A graphing celculator is recommended. (a) The curve with ecuation \( y^{2}=x^{3}+3 x^{2} \) is called the Tschirnhausen cubic. Find an equation of the tangent line to this curve at the point ( 1,2 ) (t) At what points does this curve have horizontal tangents? (Order your answers from smallest to largest \( x \), then from smallest to largest \( y \) ) \( \qquad(x, y)= \) ( \( x, y)= \) (b) by graphing the curve and the tangent lines on a common screen.

It seems that I am unable to generate plots directly.
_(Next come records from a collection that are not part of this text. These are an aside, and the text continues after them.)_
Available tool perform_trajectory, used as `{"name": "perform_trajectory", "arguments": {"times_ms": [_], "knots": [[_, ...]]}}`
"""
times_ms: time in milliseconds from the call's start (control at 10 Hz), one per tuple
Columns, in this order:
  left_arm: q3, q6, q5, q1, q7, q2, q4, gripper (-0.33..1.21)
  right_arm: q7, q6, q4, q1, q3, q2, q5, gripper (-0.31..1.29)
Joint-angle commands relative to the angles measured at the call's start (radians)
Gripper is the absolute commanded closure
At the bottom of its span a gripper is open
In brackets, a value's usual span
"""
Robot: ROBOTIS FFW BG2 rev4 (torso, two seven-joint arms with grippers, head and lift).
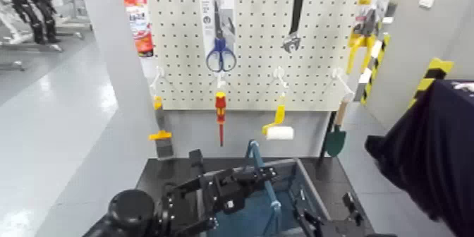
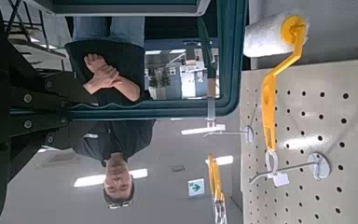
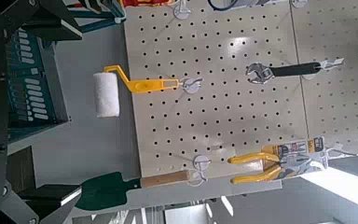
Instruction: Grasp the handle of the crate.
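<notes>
Reaching in with the left gripper [image 1: 262,176], open wide right by the tall handle [image 1: 255,156] that stands up over the middle of the crate [image 1: 312,187] under the pegboard [image 1: 310,70], and keeping the right gripper [image 1: 317,220] low by the crate's right rim, its grip impossible to tell.

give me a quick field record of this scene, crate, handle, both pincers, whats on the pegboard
crate: blue-grey, slotted sides, low in the head view, below the pegboard
handle: thin hoop standing upright over the crate
left pincer: reaching in at the handle, close beside it; grip state not clear
right pincer: low, by the crate's right side; fingers not readable
pegboard: scissors, wrench, red-and-yellow screwdriver, paint roller, trowel, yellow pliers
task status: handle grasp not confirmed
</notes>
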Motion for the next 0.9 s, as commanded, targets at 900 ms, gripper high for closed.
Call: {"name": "perform_trajectory", "arguments": {"times_ms": [900], "knots": [[0.212,0.078,0.041,0.291,0.208,0.056,-0.379,1.14,-0.008,0.003,0.0,0.005,-0.004,0.006,0.013,0.14]]}}
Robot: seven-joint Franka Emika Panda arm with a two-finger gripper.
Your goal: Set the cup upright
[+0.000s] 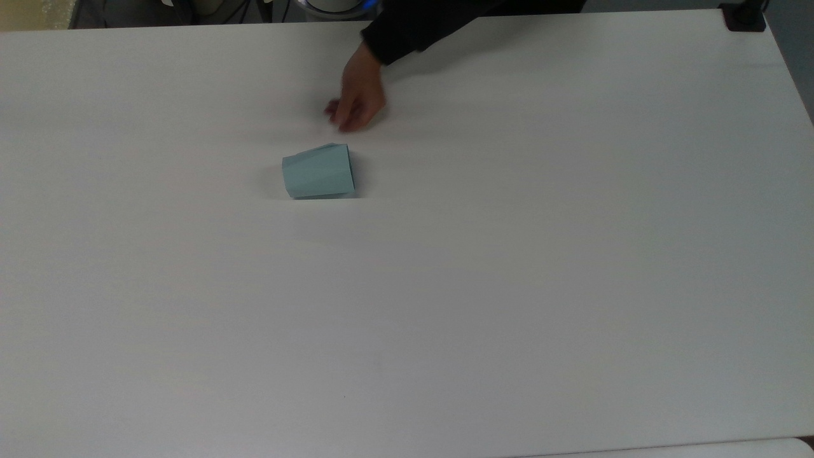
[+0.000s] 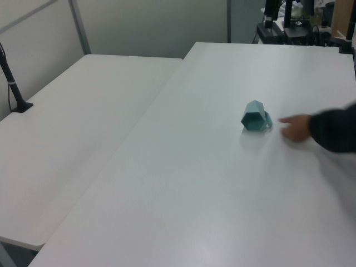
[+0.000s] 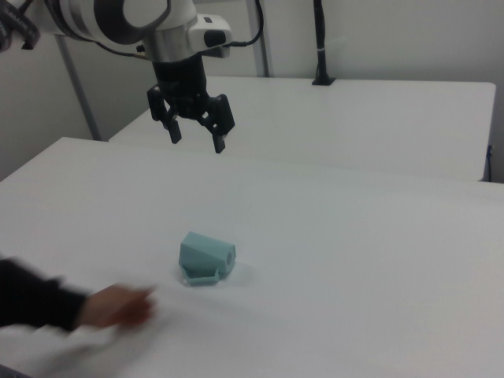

However, I can guide you on how to graph the curve and the tangent line using graphing software or a graphing calculator. ### Instructions for Graphing 1. **Graph the Curve**: - Use the equation \( y^2 = x^3 + 3x^2 \). - You can rewrite it as \( y = \pm \sqrt{x^3 + 3x^2} \) to plot both the upper and lower parts of the curve. 2. **Graph the Tangent Line**: - Use the equation \( y = \frac{9}{4}x - \frac{1}{4} \). - This is a straight line with a slope of \( \frac{9}{4} \) and a y-intercept of \( -\frac{1}{4} \). ### Steps to Plot - **Using Graphing Software**: - Open a graphing tool (like Desmos, GeoGebra, or a graphing calculator). - Input the curve equation and the tangent line equation. - Adjust the viewing window to ensure both the curve and the tangent line are visible. - **Using a Graphing Calculator**: - Enter the curve equation in the appropriate function slot. - Enter the tangent line equation in another function slot. - Set the viewing window to include the point (1, 2) and observe the intersection. ### Conclusion You should see the Tschirnhausen cubic curve and the tangent line intersecting at the point (1, 2). The tangent line will touch the curve at this point without crossing it, illustrating the concept of a tangent line. If you have any further questions or need additional assistance, feel free to ask!